BEGIN

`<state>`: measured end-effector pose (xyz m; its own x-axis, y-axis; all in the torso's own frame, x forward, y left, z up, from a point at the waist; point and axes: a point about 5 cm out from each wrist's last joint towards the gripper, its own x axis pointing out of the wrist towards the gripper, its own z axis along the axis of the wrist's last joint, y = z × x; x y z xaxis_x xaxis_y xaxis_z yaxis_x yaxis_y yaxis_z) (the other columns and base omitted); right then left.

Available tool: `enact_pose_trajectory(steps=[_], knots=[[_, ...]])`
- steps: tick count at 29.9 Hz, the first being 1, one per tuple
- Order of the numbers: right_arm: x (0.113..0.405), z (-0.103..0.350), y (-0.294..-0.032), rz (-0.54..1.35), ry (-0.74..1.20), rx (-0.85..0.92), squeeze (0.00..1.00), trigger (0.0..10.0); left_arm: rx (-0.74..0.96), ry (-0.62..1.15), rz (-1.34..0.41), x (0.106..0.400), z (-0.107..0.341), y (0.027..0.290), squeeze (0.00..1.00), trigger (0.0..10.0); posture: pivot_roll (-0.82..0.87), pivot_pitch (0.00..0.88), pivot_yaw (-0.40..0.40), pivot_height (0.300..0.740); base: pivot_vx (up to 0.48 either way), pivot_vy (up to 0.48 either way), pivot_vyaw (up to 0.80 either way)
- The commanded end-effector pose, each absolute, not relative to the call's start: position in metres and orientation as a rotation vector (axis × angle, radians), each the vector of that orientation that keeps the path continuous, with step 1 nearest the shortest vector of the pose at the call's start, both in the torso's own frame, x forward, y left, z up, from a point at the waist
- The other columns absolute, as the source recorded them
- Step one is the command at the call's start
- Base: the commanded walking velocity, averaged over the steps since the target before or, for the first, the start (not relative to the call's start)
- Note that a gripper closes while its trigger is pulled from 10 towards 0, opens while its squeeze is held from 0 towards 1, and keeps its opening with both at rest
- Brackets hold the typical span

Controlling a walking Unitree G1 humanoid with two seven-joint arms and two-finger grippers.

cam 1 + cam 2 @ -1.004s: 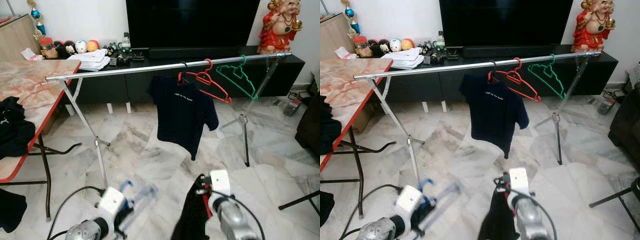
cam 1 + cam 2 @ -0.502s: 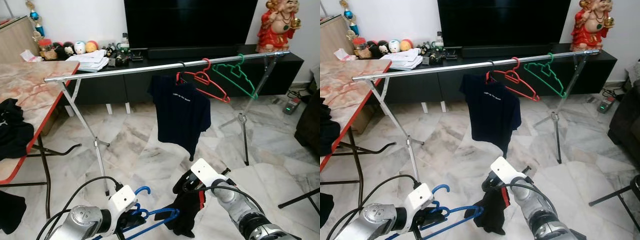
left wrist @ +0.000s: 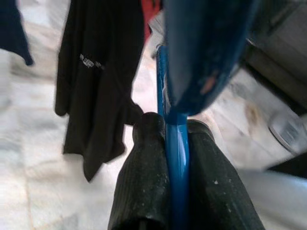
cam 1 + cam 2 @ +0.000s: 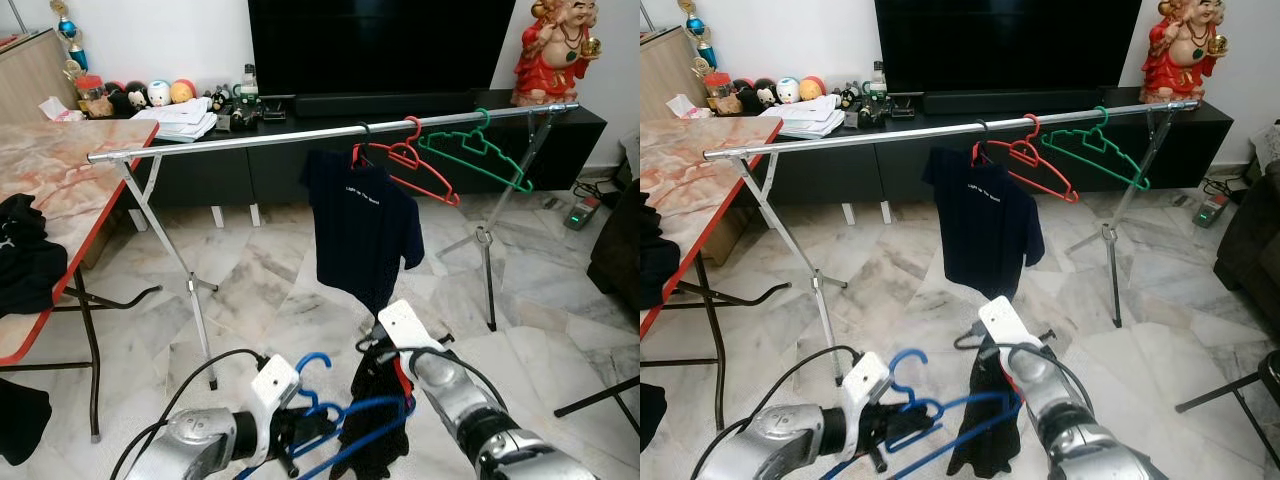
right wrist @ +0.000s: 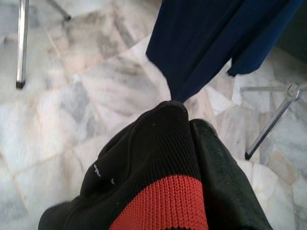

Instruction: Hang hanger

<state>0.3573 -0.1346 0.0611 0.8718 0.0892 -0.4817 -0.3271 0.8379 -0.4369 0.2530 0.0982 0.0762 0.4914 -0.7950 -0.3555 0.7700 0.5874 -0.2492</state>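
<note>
Grippers low at 6 o'clock: left gripper (image 3: 165, 139) clamps blue hanger (image 4: 345, 425), right gripper (image 5: 189, 124) pinches black garment (image 4: 382, 420), bare rail (image 4: 220, 145) at 11 o'clock.

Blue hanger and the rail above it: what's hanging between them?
In the left eye view, the navy T-shirt hangs from the rail, beyond the blue hanger held in the left tool.

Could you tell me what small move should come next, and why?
Probably bring the blue hanger into the black garment. The left pincer clamps the hanger's wire and the right pincer holds the garment just beside it, undressed, while the rail stands beyond.
</note>
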Motion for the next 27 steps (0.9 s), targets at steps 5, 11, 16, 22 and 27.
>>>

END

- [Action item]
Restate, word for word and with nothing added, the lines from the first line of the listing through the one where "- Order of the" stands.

- [Solution to the exercise]
`<state>`: measured end-effector pose (xyz m; its own x-axis, y-axis; all in the torso's own frame, x forward, y left, z up, from a point at the waist; point and axes: a point about 5 cm out from each wrist's last joint towards the gripper, its own x axis pointing out of the wrist towards the gripper, its own z axis along the axis of the wrist's last joint, y = z × x; x y z xaxis_x xaxis_y xaxis_z yaxis_x yaxis_y yaxis_z) (the other columns and base omitted); right then left.

Available tool: `enact_pose_trajectory(steps=[_], knots=[[_, ...]])`
- steps: tick count at 29.9 Hz, the first being 1, one per tuple
- Order of the numbers: right_arm: x (0.113..0.405), z (-0.103..0.350), y (-0.294..-0.032), rz (-0.54..1.35), ry (-0.74..1.20), rx (-0.85..0.92), squeeze (0.00..1.00), trigger (0.0..10.0); left_arm: rx (-0.74..0.96), ry (-0.62..1.15), rz (-1.34..0.41), x (0.106..0.400), z (-0.107..0.341), y (0.027..0.290), squeeze (0.00..1.00), trigger (0.0..10.0); posture: pivot_roll (-0.82..0.87), pivot_pitch (0.00..0.88), pivot_yaw (-0.40..0.40), pivot_height (0.300..0.740); base: pivot_vx (up to 0.48 either way), pivot_vy (up to 0.48 either way), pivot_vyaw (up to 0.80 either way)

Response complete; there is no more output.